Looking at the supply side, GDP growth had an almost across-the-board support. The tertiary sector made further the largest contribution, followed by agriculture, which posted the highest rate of increase in four years.
Statistical data for October 2017 point to a strengthening of the uptrend seen in industrial output throughout the year and to further high growth rates of the activity in trade and services, amid the persistence of stimulative conditions on the labour market and from the income policy. The trade balance continued to post unfavourable developments, ending the first ten months of the year on a deficit of EUR 9.4 billion, higher than that for the entire 2016.
In 2017 Q4, real monetary conditions were slightly less accommodative (given the significant increase in the relevant interbank money market rates). The annual growth rate of credit to the private sector slowed only marginally in the first two months of Q4 (6.8 percent in November) and was primarily underpinned by the leu-denominated component and by developments in loans to households. The share of leu-denominated credit in total private sector loans widened to 61.8 percent, certifying and ensuring an improvement in monetary policy transmission.

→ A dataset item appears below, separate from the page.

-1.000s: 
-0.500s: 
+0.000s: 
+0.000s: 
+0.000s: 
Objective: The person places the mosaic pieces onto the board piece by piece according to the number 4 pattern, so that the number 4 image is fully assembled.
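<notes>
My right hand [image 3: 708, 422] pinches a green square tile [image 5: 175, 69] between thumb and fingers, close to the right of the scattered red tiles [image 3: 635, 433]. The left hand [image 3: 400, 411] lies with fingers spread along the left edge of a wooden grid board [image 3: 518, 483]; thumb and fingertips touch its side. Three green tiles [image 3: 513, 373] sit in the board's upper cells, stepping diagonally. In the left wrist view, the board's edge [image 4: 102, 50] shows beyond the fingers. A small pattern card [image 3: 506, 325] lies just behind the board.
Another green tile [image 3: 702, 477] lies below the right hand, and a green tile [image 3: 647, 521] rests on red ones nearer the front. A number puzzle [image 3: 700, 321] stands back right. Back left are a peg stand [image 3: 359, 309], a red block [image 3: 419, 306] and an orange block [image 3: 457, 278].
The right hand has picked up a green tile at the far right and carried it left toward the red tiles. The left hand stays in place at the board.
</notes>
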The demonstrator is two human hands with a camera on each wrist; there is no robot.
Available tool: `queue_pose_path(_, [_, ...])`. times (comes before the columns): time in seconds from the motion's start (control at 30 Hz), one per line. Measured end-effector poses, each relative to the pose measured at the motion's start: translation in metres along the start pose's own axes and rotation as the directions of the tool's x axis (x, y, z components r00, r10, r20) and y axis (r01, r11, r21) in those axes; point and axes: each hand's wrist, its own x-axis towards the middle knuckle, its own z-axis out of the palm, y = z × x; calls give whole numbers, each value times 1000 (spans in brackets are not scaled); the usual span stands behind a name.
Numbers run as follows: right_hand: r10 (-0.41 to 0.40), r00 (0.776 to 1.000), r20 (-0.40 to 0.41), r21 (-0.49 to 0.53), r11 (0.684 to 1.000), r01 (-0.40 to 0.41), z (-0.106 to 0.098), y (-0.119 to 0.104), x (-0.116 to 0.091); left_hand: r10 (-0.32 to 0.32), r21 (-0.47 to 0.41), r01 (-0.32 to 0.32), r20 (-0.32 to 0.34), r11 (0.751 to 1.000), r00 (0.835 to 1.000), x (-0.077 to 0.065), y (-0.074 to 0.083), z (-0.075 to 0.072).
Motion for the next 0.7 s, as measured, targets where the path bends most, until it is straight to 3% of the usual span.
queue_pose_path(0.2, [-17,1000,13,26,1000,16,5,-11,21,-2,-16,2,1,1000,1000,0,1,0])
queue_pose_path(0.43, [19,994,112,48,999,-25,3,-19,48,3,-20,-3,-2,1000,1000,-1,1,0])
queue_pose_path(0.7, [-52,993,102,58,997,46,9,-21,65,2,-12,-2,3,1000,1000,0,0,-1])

The latest assessments indicate the outlook for the annual inflation rate to pick up further in the months ahead, mainly due to supply-side factors, as well as to rising pressures from fundamentals, overlapping in the early months of 2018 the inflationary base effects associated with the indirect tax cuts and removals and with the decline in administered prices.
The uncertainties and risks surrounding the inflation outlook stem mainly from the fiscal and income policy stance, the volatility of international oil prices, and from the pace of euro area and global economic growth, also amid a slow normalisation of the monetary policy pursed by the major central banks.
In light of these assessments, the Board of the National Bank of Romania decided to increase the monetary policy rate to 2.00 percent per annum from 1.75 percent per annum; moreover, the NBR Board decided to raise the deposit facility rate to 1.00 percent per annum and the lending (Lombard) facility rate to 3.00 percent per annum. In addition, the NBR Board decided to maintain the existing levels of minimum reserve requirement ratios on both leu- and foreign currency-denominated liabilities of credit institutions.
The NBR Board decisions aim to ensure and preserve price stability over the medium term in a manner conducive to achieving sustainable economic growth. The NBR Board underlines that the balanced macroeconomic policy mix and progress in structural reforms are of the essence in preserving a stable macroeconomic framework and strengthening the capacity of the Romanian economy to withstand potential adverse developments.
The NBR is closely monitoring domestic and external developments and stands ready to use all its available tools.
According to the NBR Board decision, the account (minutes) of discussions underlying the adoption of the monetary policy decision during today’s meeting will be posted on the NBR website on 15 January 2018, at 3:00 p.m.
In line with the announced calendar, the next monetary policy meeting of the NBR Board is scheduled for 7 February 2018, when a new quarterly Inflation Report is to be examined.”